Assignment
For the listing below, give the number of lines in which "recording" occurs. Add nothing.

Raw data
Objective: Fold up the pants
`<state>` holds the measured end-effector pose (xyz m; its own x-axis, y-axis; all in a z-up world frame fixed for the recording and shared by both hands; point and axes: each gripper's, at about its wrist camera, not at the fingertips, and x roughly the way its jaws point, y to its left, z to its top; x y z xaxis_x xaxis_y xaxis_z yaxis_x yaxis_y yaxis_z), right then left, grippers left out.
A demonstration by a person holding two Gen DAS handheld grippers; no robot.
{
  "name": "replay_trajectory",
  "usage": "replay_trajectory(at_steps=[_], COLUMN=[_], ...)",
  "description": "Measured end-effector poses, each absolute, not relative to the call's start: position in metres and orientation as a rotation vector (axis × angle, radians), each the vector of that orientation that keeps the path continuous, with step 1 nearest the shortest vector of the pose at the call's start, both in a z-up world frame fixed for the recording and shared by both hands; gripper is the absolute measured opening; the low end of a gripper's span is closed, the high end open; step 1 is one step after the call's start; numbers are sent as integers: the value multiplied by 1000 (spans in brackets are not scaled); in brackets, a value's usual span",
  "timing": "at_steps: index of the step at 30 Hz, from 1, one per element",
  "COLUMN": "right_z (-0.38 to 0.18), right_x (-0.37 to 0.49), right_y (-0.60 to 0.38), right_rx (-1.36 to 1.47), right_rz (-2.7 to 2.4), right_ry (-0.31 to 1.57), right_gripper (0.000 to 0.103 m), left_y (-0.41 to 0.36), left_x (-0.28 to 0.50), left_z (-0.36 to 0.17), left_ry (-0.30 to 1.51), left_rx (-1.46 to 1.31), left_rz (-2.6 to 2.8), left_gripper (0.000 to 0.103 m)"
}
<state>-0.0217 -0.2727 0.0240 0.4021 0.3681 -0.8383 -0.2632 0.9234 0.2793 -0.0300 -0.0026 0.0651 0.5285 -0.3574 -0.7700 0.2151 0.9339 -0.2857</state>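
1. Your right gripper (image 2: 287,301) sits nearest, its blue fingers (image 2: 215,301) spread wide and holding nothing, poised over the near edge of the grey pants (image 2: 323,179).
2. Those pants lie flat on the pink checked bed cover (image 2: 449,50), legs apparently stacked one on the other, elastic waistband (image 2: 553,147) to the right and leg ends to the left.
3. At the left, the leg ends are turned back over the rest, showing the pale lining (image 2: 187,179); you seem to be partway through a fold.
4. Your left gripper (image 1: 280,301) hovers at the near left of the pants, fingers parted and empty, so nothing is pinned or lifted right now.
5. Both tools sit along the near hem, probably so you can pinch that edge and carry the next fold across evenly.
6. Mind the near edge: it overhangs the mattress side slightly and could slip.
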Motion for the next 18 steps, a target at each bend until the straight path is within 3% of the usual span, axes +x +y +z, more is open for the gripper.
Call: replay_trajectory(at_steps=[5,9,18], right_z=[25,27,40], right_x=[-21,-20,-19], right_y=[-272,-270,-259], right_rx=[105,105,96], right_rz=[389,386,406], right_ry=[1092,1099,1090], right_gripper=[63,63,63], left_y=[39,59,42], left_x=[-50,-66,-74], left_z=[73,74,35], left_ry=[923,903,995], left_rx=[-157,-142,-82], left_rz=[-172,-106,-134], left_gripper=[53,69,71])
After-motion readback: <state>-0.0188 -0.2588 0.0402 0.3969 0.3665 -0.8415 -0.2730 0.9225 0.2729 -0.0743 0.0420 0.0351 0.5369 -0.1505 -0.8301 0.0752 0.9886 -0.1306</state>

Response to this task
2